竹内代表は「いまの段階では知事と予算折衝するつもりはない」とし、翌年1月6日に予定していた「文化力の拠点」に関する県当局との協議を見送ると表明した。
 
すると知事は緊急記者会見を開き、発言をすべて謝罪。問題の発言が次年度予算審議への影響が出るのはまずいと考えたようだ。

筋違いの批判

2020年5月にもこんなことがあった。
 
リニア中央新幹線静岡工区の問題を協議する有識者会議の公開方法を巡って、知事と国交省の間で諍いが起こったのである。
 
国交省と静岡県は1月、全面公開などを条件に有識者会議の開催について合意した。会議は新型コロナウイルス対策としてオンラインで行われていたが、ネットでの一般傍聴はできないことに知事は異議を唱え、国交省に「会議の透明性」 「JR東海への指導」について申し入れを送った。
 
それに対して、会議の事務局を担う水嶋智局長から回答が寄せられたがいずれもゼロ回答で、川勝知事の求めを退けた。
 
川勝知事はこれに激怒。定例記者会見で、会議がインターネットでライブ配信されないことについて、「透明性に欠ける。(配信せず)全面公開するという合意を守っているというのは筋が違う」と持論を述べ、会議の事務局を担う水嶋局長をこう批判した。
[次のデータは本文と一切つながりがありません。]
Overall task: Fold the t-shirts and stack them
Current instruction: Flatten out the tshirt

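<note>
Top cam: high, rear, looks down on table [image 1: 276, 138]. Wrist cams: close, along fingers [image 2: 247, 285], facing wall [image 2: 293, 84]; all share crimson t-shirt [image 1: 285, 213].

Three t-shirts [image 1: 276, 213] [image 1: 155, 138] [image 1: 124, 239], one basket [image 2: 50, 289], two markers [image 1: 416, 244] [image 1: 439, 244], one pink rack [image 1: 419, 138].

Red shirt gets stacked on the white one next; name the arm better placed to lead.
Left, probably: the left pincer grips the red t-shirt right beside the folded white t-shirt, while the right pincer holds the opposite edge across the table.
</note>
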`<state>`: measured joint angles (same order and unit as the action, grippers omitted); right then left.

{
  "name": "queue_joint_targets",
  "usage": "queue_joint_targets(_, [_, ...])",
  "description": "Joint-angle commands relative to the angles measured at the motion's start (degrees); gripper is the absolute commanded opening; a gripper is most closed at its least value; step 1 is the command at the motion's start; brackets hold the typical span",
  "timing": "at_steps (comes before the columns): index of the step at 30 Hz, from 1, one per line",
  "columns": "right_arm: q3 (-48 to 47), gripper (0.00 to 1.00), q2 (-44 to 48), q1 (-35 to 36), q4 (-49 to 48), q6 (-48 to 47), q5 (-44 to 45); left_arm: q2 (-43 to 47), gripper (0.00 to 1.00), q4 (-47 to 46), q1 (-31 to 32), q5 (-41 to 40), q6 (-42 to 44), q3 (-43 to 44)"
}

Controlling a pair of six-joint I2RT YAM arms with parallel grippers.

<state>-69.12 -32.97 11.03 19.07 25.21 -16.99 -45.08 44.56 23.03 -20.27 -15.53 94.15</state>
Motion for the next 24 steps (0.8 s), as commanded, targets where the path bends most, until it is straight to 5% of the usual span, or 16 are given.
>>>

「folly(愚か者)、(水嶋局長は)猛省しなければならない」

「(水嶋局長は)会議の運営が拙劣である。マネジメントの不誠実さが表れている」

「(水嶋局長は)金子社長にすべて責任転嫁させている。水嶋局長は要するに筋を曲げている、約束を守らない、やる気がない」

「あきれ果てる運営で、恥を知れ、と言いたい」
 
赤羽国土交通相は、川勝知事が国交省の水嶋局長を批判したことに対し、皮肉交じりにこう反論した。

「県民を代表される知事職にある方が、公開の場で自身の部下でない者を名指しで非難されたことは、これまでなかったのではないか」

「筋を曲げている」のは、知事の水嶋局長批判のほうだろう。
 
水嶋局長は官僚であり、政治家ではない。当然、会議の運営について個人の裁量ではなく、国交省の判断基準に縛られている。法律や規則に沿って会議を運営しているはずだ。
 
国交省でもすべての会議は原則的に全面公開であるが、①機密性、②個人情報などにかかわるものの他に、③「率直な意見の交換若しくは意見決定の中立性が不当に損なわれるおそれがある場合」などでも会議を非公開とすることはできる。
 
静岡県の求める「全面公開、透明性の確保」について、水嶋局長は報道関係者の傍聴、会議後の記者ブリーフィング、議事録の速やかな公表で確保しているという。
 
さらに、静岡県の求めに応じて、オブザーバーとして静岡県、大井川流域の八市二町のほか、新たに大井川利水関係者を加えた。

沿線のリニア反対運動などを念頭に、有識者会議の各委員から、生配信での発言の取り扱われ方など懸念が示されており、「限定的な全面公開」は委員の意向でもある。

つまり、委員らの「率直な意見の交換」のために報道関係者らの傍聴に限るのは、水嶋局長個人ではなく、国交省の判断基準に沿ったものなのである。